### INSTRUCTIONS FOR THE TASK
Retype all of the entries that appear below, keeping them exactly as they are.
BEGIN GIVEN DATA
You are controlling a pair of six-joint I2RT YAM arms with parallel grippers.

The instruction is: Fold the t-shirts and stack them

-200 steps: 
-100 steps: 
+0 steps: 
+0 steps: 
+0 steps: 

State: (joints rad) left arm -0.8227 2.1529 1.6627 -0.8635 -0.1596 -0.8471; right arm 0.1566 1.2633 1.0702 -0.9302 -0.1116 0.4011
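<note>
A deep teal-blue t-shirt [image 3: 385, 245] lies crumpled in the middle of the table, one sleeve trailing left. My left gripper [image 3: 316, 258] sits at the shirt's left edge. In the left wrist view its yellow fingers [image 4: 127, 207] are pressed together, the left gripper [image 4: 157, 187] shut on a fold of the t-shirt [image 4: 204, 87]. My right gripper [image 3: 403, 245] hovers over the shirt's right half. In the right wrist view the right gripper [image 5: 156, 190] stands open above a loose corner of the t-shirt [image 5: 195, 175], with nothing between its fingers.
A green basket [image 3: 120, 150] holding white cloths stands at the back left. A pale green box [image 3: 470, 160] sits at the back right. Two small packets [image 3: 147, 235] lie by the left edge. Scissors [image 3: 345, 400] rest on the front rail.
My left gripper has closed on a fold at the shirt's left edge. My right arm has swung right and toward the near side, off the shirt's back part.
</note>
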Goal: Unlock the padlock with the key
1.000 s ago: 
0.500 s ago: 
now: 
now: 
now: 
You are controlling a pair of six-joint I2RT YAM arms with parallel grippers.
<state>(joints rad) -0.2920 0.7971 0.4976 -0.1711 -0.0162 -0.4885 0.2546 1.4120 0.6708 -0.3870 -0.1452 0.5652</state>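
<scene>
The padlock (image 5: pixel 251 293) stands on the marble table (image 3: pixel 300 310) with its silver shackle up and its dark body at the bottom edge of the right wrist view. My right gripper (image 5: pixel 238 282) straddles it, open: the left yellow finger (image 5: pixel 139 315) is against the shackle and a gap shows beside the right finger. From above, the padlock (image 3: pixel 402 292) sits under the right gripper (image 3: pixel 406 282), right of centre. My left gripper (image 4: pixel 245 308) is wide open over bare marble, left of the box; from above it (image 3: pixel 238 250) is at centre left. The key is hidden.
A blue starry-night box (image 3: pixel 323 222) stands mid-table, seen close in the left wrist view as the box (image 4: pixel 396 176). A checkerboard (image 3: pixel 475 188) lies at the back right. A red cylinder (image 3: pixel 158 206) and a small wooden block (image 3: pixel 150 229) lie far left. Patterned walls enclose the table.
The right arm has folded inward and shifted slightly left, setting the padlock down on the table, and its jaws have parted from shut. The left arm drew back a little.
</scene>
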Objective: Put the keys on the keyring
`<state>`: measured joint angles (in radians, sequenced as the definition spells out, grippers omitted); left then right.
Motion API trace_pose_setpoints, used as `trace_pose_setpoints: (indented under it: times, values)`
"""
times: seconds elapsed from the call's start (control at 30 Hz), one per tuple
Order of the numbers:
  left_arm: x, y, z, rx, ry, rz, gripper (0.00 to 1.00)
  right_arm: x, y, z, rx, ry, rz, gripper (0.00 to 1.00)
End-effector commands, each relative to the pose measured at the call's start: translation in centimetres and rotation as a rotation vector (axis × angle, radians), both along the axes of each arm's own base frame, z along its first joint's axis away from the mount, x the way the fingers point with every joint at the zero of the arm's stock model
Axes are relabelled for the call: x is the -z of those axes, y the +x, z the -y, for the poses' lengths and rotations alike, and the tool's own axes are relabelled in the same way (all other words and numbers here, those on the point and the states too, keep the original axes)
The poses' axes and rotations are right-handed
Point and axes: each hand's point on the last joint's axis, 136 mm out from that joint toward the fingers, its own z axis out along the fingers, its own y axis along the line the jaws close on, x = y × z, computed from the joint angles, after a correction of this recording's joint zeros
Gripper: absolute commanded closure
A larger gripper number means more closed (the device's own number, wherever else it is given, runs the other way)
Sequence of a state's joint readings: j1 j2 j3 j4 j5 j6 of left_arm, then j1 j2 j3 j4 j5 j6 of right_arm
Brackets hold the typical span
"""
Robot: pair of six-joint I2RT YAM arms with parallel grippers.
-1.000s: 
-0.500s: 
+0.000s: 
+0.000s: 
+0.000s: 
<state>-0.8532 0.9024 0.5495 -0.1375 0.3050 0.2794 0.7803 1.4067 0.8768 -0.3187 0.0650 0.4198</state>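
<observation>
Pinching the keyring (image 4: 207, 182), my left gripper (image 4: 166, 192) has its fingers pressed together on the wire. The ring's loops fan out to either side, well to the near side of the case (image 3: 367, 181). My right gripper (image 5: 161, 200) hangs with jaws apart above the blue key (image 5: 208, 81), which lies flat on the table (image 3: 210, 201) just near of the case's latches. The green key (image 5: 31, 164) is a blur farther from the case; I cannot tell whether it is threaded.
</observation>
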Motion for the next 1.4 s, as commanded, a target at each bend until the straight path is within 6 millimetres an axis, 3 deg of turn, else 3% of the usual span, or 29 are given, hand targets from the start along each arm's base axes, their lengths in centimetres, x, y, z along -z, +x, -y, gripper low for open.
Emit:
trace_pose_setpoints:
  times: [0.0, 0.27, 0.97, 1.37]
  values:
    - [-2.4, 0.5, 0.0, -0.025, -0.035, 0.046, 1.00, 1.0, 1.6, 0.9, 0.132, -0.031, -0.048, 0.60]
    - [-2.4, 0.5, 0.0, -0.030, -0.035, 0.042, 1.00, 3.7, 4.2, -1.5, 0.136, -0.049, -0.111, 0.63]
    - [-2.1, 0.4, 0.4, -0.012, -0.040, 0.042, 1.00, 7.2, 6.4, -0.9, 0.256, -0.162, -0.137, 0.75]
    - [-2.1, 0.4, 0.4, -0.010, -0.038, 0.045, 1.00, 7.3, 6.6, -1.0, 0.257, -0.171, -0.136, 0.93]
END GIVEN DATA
### RESULT
You are controlling a pair of six-joint I2RT YAM arms with parallel grippers.

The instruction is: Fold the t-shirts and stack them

-200 steps: 
-100 steps: 
+0 steps: 
+0 steps: 
+0 steps: 

State: (joints rad) left arm -0.8227 2.1529 1.6627 -0.8635 -0.1596 -0.8471; right arm 0.1566 1.2633 1.0702 -0.9302 -0.1116 0.4011
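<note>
A deep teal-blue t-shirt [image 3: 385, 245] lies crumpled in the middle of the table, one sleeve trailing left. My left gripper [image 3: 316, 258] sits at the shirt's left edge. In the left wrist view its yellow fingers [image 4: 127, 207] are pressed together, the left gripper [image 4: 157, 187] shut on a fold of the t-shirt [image 4: 204, 87]. My right gripper [image 3: 403, 245] hovers over the shirt's right half. In the right wrist view the right gripper [image 5: 156, 190] stands open above a loose corner of the t-shirt [image 5: 195, 175], with nothing between its fingers.
A green basket [image 3: 120, 150] holding white cloths stands at the back left. A pale green box [image 3: 470, 160] sits at the back right. Two small packets [image 3: 147, 235] lie by the left edge. Scissors [image 3: 345, 400] rest on the front rail.
My left gripper has closed on a fold at the shirt's left edge. My right arm has swung right and toward the near side, off the shirt's back part.
</note>
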Goal: Unlock the padlock with the key
1.000 s ago: 
0.500 s ago: 
now: 
now: 
now: 
You are controlling a pair of six-joint I2RT YAM arms with parallel grippers.
<state>(joints rad) -0.2920 0.7971 0.4976 -0.1711 -0.0162 -0.4885 0.2546 1.4120 0.6708 -0.3870 -0.1452 0.5652</state>
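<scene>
The padlock (image 5: pixel 251 293) stands on the marble table (image 3: pixel 300 310) with its silver shackle up and its dark body at the bottom edge of the right wrist view. My right gripper (image 5: pixel 238 282) straddles it, open: the left yellow finger (image 5: pixel 139 315) is against the shackle and a gap shows beside the right finger. From above, the padlock (image 3: pixel 402 292) sits under the right gripper (image 3: pixel 406 282), right of centre. My left gripper (image 4: pixel 245 308) is wide open over bare marble, left of the box; from above it (image 3: pixel 238 250) is at centre left. The key is hidden.
A blue starry-night box (image 3: pixel 323 222) stands mid-table, seen close in the left wrist view as the box (image 4: pixel 396 176). A checkerboard (image 3: pixel 475 188) lies at the back right. A red cylinder (image 3: pixel 158 206) and a small wooden block (image 3: pixel 150 229) lie far left. Patterned walls enclose the table.
The right arm has folded inward and shifted slightly left, setting the padlock down on the table, and its jaws have parted from shut. The left arm drew back a little.
</scene>
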Objective: Put the keys on the keyring
`<state>`: measured joint angles (in radians, sequenced as the definition spells out, grippers omitted); left then right.
Motion API trace_pose_setpoints, used as `trace_pose_setpoints: (indented under it: times, values)`
"""
times: seconds elapsed from the call's start (control at 30 Hz), one per tuple
Order of the numbers:
  left_arm: x, y, z, rx, ry, rz, gripper (0.00 to 1.00)
  right_arm: x, y, z, rx, ry, rz, gripper (0.00 to 1.00)
End-effector commands, each relative to the pose measured at the call's start: translation in centimetres and rotation as a rotation vector (axis × angle, radians), both along the axes of each arm's own base frame, z along its first joint's axis away from the mount, x the way the fingers point with every joint at the zero of the arm's stock model
Axes are relabelled for the call: x is the -z of those axes, y the +x, z the -y, for the poses' lengths and rotations alike, and the tool's own axes are relabelled in the same way (all other words and numbers here, those on the point and the states too, keep the original axes)
The poses' axes and rotations are right-handed
Point and axes: each hand's point on the last joint's axis, 136 mm out from that joint toward the fingers, its own z axis out along the fingers, its own y axis along the line the jaws close on, x = y × z, computed from the joint angles, after a correction of this recording's joint zeros
Gripper: absolute commanded closure
A larger gripper number means more closed (the device's own number, wherever else it is given, runs the other way)
Sequence of a state's joint readings: j1 j2 j3 j4 j5 j6 of left_arm, then j1 j2 j3 j4 j5 j6 of right_arm
Brackets hold the typical span
"""
Robot: pair of six-joint I2RT YAM arms with parallel grippers.
-1.000s: 
-0.500s: 
+0.000s: 
+0.000s: 
+0.000s: 
<state>-0.8532 0.9024 0.5495 -0.1375 0.3050 0.2794 0.7803 1.4067 0.8768 -0.3187 0.0650 0.4198</state>
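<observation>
Pinching the keyring (image 4: 207, 182), my left gripper (image 4: 166, 192) has its fingers pressed together on the wire. The ring's loops fan out to either side, well to the near side of the case (image 3: 367, 181). My right gripper (image 5: 161, 200) hangs with jaws apart above the blue key (image 5: 208, 81), which lies flat on the table (image 3: 210, 201) just near of the case's latches. The green key (image 5: 31, 164) is a blur farther from the case; I cannot tell whether it is threaded.
</observation>
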Motion for the next 1.4 s, as commanded, a target at each bend until the straight path is within 6 millimetres an axis, 3 deg of turn, else 3% of the usual span, or 29 are given, hand targets from the start along each arm's base axes, their lengths in centimetres, x, y, z along -z, +x, -y, gripper low for open.
Emit:
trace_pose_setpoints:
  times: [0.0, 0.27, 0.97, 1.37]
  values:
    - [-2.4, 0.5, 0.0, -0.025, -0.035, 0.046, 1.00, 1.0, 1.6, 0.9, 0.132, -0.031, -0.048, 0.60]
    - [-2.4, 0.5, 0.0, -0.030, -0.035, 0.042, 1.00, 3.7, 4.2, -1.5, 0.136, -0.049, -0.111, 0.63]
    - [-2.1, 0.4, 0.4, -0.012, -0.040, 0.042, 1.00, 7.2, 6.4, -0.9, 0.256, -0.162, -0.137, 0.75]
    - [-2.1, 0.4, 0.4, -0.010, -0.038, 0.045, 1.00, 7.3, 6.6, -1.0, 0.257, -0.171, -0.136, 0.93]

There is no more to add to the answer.